• _Task statement_
Go through the data and copy each line where the word "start" shows up.

• _Stored data_

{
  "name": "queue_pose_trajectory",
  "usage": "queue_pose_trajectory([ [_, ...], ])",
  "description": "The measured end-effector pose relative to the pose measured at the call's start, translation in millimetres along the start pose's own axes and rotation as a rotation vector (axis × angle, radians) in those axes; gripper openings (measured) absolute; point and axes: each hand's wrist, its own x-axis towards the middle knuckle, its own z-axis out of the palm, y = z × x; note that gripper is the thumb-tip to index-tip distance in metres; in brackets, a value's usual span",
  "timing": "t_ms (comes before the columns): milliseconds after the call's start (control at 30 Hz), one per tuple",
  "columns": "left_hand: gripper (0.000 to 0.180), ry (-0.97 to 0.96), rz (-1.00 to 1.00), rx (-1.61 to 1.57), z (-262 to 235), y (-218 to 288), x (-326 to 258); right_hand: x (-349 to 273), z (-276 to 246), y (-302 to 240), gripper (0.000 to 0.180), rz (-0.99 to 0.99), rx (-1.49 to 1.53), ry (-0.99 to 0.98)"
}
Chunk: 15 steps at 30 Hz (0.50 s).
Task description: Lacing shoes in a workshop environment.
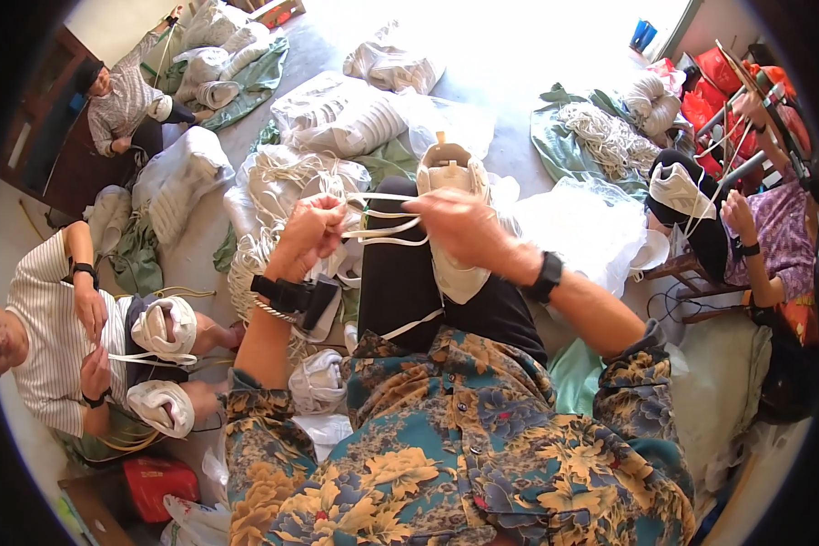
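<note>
A cream-white shoe (461, 287) lies along my black-trousered thighs, its opening and heel tab at the far end. White shoelace (391, 241) runs in several strands between my hands, left of the shoe. My left hand (314, 226) is closed in a pinch on the lace, out beside my left knee. Over the middle of the shoe, my right hand (464, 229) is curled around the other end of the strands, slightly blurred, and it hides part of the upper. Another lace end (416, 325) trails across my left thigh below the shoe.
Bagged white shoes (337, 114) and a bundle of laces (255, 273) lie ahead and left. A lace heap (601, 136) rests on green cloth at far right. Co-workers sit at left (50, 328), far left (123, 114) and right (778, 237), with shoes by them.
</note>
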Motion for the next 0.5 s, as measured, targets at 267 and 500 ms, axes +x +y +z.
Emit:
queue_pose_trajectory([
  [267,0.007,-0.243,0.092,-0.857,31,9,2,-10,-91,69,0.020,0.393,0.562,0.172],
  [500,0.008,0.056,0.173,-1.268,-9,-80,46,-99,-339,127,0.018,0.825,1.111,0.997],
])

• _Result of the task_
  "description": "The measured end-effector pose relative to the pose measured at the call's start, translation in millimetres along the start pose's own axes and rotation as a rotation vector (axis × angle, radians) in those axes; gripper openings (measured) absolute; point and axes: each hand's wrist, its own x-axis towards the middle knuckle, its own z-axis out of the palm, y = z × x; note that gripper is the thumb-tip to index-tip distance in metres; in brackets, a value's usual span",
  "timing": "t_ms (comes before the columns): milliseconds after the call's start (control at 30 Hz), one per tuple",

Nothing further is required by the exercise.